Reason and Faith/Belief and Proof

I think it was Voltaire who famously declared that; "Reason exists, therefore God does not." It is a pretty positive statement, and I'm sure many would argue against it on theological grounds. The problem is that there is a clash of reasoning within it as well and there is an even bigger clash between 'science' - defined as absolute reason - and 'philosophy' - defined as "the study of the fundamental nature of knowledge, reality and existence." It is in the very nature of philosophical discussion to apply 'reason' to explore everything about those three areas of our understanding - but not to provide 'proof' of any of it. Science, on the other hand, demands 'proof' of everything before anything is accepted.

Or does it?

This is where things start to blur at the edges and most people's heads start wanting to explode. Sadly, it is also where a lot of people who claim to be atheists for the reason Voltaire gave, find themselves up against a clash of 'reason' when they really start to explore this field.

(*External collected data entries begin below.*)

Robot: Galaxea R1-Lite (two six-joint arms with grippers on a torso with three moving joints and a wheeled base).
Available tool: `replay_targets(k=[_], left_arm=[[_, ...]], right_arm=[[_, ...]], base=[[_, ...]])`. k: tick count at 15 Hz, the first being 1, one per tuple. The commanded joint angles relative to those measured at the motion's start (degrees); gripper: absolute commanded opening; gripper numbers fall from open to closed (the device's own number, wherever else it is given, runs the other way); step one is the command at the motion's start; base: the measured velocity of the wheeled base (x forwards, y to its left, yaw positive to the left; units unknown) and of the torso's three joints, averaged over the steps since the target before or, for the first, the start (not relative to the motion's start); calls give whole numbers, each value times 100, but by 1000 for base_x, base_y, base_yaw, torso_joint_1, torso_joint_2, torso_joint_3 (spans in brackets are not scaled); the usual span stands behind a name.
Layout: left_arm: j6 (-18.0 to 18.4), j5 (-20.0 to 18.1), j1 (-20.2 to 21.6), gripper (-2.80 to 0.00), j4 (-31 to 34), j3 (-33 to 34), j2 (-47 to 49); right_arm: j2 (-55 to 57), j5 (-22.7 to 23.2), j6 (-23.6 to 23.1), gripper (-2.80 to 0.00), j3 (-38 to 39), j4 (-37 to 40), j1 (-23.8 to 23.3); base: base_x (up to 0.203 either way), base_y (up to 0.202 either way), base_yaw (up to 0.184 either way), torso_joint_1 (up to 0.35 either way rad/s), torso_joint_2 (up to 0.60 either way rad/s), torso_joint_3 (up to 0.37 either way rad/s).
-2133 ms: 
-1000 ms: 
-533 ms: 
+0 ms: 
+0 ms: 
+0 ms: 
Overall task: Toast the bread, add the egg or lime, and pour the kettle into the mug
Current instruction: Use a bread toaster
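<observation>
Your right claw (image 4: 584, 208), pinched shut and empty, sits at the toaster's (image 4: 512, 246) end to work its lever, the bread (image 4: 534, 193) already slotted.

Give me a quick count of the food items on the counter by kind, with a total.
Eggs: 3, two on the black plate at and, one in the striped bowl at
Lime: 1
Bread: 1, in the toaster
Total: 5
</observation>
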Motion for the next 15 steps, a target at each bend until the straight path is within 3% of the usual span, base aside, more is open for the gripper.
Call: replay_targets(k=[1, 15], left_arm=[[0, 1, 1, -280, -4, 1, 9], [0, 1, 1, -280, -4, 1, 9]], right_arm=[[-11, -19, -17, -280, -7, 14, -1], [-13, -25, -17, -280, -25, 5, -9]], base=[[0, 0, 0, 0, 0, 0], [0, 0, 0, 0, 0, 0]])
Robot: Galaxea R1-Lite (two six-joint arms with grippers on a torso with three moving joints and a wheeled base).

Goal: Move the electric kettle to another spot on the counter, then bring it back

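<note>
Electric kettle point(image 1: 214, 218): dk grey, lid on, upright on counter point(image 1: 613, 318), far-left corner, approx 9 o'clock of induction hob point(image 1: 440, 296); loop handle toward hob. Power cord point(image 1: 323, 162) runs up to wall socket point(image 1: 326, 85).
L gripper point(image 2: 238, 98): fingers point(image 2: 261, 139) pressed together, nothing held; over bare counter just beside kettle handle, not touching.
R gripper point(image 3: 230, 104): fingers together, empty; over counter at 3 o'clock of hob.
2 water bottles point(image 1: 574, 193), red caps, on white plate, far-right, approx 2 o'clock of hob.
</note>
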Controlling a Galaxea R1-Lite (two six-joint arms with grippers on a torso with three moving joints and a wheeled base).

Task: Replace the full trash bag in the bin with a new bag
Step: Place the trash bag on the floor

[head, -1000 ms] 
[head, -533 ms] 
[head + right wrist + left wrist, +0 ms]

Atoms are, scientists believe, held together by the interactions of protons, neutrons and electrons. So far so good, but none of these account for the 'mass' of an atom or why it holds together in a particular form. 'Reason' says 'we know, because they do.' (Descarte famously said, 'I think, therefore I am') but what does that 'prove'? A philosopher would actually say, 'I believe this, because, although I cannot see it, something is holding them all together.'

The latest findings of the CERN Large Hadron Collider have provided evidence that the Higgs Boson probably does exist (I note that the scientists involved have been very cautious in their statements on it). Instantly named the "God Particle" in the popular press, quantum scientists have for long looked for it and tried to 'prove' it exists. The Hadron Collider has cost billions of €uros, Dollars or Pounds to create and all it really does is smash atomic particles into even tinier fragments. It hasn't actually 'proved' anything, but it does provide evidence that the particle may exist. It has also shown it can't do so in a stable form for more than a few nanoseconds. As Josephus rather aptly remarked recently, it is "the piece of God which passeth all understanding."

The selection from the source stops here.